きん
@paraboots
2026年6月25日

三千円の使いかた
原田ひ香
かつて読んだ
御厨家の人たちとその周辺の人たちの群像劇。
父和彦、母智子、そしてその2人の子の姉の真帆、妹美帆、そして祖母の琴子、琴子の知り合いの小森安生の視点を中心に語られる物語は、読む人を選ばない誰にでもある、誰にでも想像しうる構成となっている。
お金の使い方を通して、それぞれの人たちの人生観や関係性、またそれぞれの世代特有の視点が散りばめられている。
俗に言う、20代には20代の、30代には30代の、40代には40代の悩みや考え方や感覚がある、と言うことなのだろう。実は私も、若い頃にはわからなかった想像し得なかったような話も、読んでいて噛み締めるような思いを感じながら読む箇所がいくつかあった。
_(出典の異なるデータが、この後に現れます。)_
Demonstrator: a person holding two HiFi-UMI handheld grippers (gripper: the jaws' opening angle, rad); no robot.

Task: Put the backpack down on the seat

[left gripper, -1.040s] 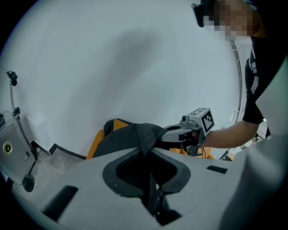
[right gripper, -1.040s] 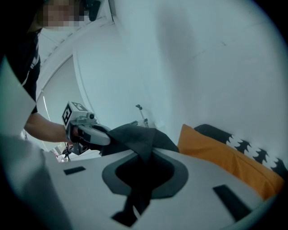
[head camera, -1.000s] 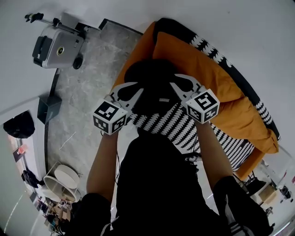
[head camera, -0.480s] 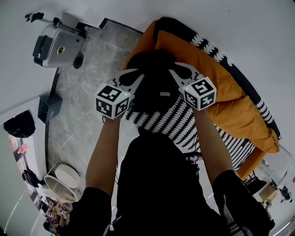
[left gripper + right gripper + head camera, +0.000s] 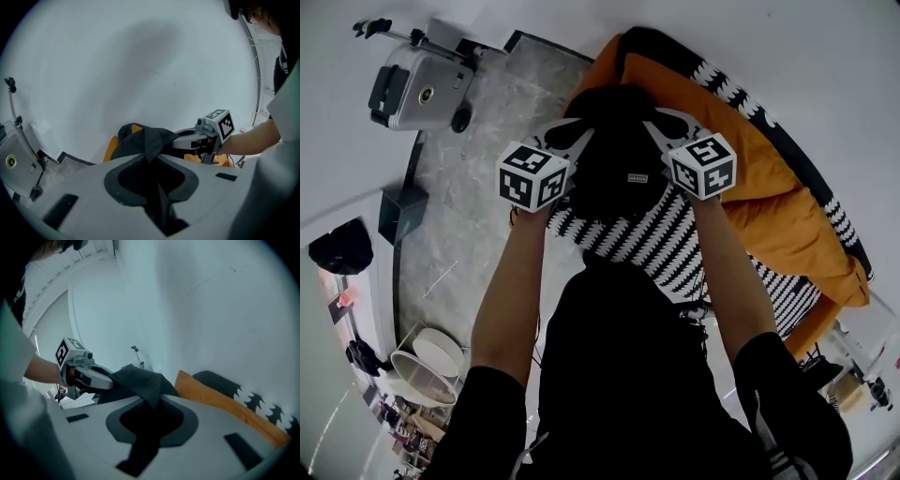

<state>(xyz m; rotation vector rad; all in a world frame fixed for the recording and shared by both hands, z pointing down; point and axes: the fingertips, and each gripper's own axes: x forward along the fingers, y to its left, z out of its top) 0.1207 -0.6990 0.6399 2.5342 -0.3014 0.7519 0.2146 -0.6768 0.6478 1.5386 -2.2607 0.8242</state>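
Observation:
The black backpack (image 5: 614, 155) hangs in the air between both grippers, over the near end of the orange sofa seat (image 5: 787, 225) and its black-and-white patterned cover (image 5: 628, 234). My left gripper (image 5: 570, 139) is shut on a black strap of the backpack (image 5: 149, 140) at its left side. At the right side, my right gripper (image 5: 661, 124) is shut on another black strap (image 5: 140, 380). Each gripper view shows the other gripper across the bag: the right gripper (image 5: 190, 138) and the left gripper (image 5: 96, 377). The bag's underside is hidden.
A silver suitcase (image 5: 417, 89) stands on the grey floor at the far left. A black box (image 5: 401, 214) and a dark bag (image 5: 339, 248) lie by the left wall. Round white stools (image 5: 431, 356) sit at lower left. A white wall runs behind the sofa.
Both grippers have carried the backpack farther forward and higher, toward the sofa's end. Their grip on the straps has not changed.

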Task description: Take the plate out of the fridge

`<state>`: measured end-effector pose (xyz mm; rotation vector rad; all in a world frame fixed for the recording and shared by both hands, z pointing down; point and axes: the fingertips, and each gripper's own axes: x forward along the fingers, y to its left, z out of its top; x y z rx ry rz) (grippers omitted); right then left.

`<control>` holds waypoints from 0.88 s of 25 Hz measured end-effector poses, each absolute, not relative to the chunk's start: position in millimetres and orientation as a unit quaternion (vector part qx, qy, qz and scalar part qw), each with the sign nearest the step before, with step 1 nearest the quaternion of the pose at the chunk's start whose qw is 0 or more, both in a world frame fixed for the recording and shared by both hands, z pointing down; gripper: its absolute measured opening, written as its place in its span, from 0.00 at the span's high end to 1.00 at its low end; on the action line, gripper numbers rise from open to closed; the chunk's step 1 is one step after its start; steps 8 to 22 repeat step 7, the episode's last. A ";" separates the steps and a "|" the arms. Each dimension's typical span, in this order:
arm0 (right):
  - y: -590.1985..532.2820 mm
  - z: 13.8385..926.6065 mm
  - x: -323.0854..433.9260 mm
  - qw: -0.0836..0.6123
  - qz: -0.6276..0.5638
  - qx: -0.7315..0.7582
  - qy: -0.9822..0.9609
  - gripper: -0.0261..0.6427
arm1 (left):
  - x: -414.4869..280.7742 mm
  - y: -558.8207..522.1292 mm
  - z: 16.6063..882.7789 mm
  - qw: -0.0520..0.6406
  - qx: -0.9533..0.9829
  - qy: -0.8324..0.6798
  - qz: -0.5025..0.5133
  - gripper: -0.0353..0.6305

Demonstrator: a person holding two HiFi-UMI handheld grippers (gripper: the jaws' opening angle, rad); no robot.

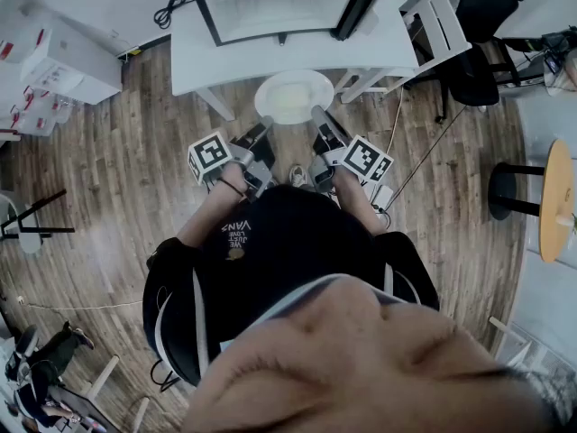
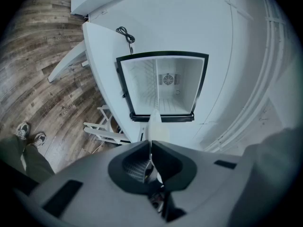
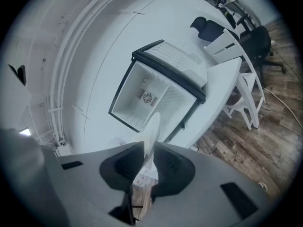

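The left tool (image 1: 262,128) and the right tool (image 1: 318,115) each pinch one rim of the round white plate (image 1: 293,96). Just ahead of both stands the small white fridge (image 2: 163,86), open.

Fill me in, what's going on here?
A person is holding a white plate by opposite edges with two tools. The left hand-held gripper is shut on one rim and the right hand-held gripper is shut on the other. The plate is already out of the fridge and sits roughly level in front of its open door.
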<state>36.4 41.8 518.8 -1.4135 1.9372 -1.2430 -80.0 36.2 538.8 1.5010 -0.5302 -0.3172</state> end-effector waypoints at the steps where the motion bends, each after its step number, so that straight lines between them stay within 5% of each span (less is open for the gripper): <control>1: 41.9 519.2 36.1 0.219 -0.449 -0.511 0.699 0.86 | -80.2 36.1 539.2 0.688 0.671 -0.237 -0.142 0.91; 22: 41.8 518.5 35.6 0.221 -0.449 -0.512 0.699 0.86 | -81.9 35.6 539.9 0.687 0.671 -0.241 -0.140 0.91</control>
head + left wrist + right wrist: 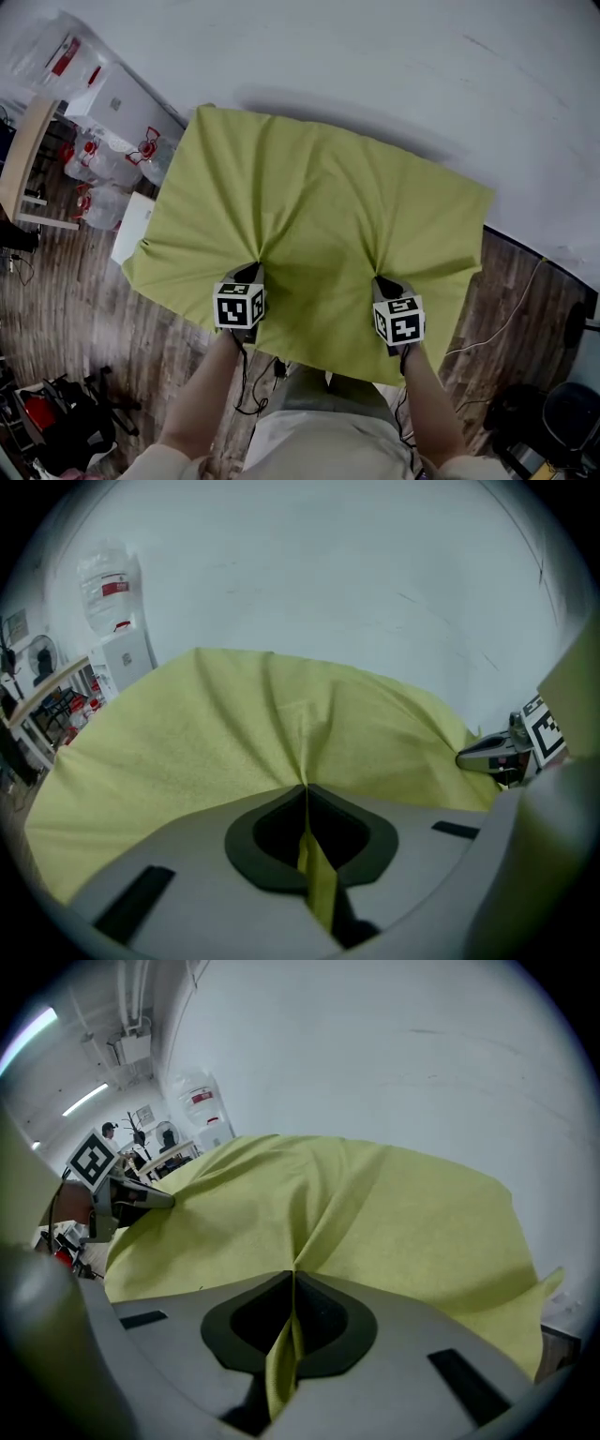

あとがきに作家の垣谷美雨さんが書かれているように、読む人に「あるよねぇそう言うこと。あるあるだよねぇ…」と思わせる内容となっている。
お金の使い方は、その人の人となりがあらわれると言うのはまさに本当のことで、お金という割り切れるもので、人は様々な自分の周りにある事象を整理整頓するのだろうけれど、同時に、それでは割り切れない様なことにぶち当たることも事実だ。例えば妹の美帆は、彼氏の翔平と結婚を考えるが、彼自身に借金があることや彼の両親を含む家族との金銭感覚の違いから、結婚していいものか悩むし、真帆は夫太陽と若くして結婚し子供にも恵まれるが、結婚を機に退職したことや、そもそも太陽と結婚したことで生活がキツキツなのではないか、相手が違えばもっと贅沢できたのではないかという様なことを自分の同級生の生活と比べて感じたりしている。母智子に至っては、大きな病気になったことが今までの自分の人生、和彦との結婚生活や今後の身の振り方を振り返るキッカケとなっている。
割り切れることだけを考えれば、人生はもっと単純に、そしてドライに判断や決断を下してゆけるし、思い悩むこともないだろう。
でもそうならないのは、割り切れない部分にこそ人は浪漫みたいなものを感じるし、揺さぶられるのではないだろうか。
そんなことを考えさせてくれる本書は、僕にとってそれぞれのライフステージに差し掛かった時に、その都度手にとりたい一冊となった。
本書を読んでいて前向きな思いを感じさせてくれるのは、割り切れないような思いを抱きつつも、前向きに直向きに自分の問題と向き合おうとしている人たちに感動するからなのかもしれない。
追伸
お金や生活に関する豆知識がところどころ散りばめられているので、今度いろいろやってみたいなって思った。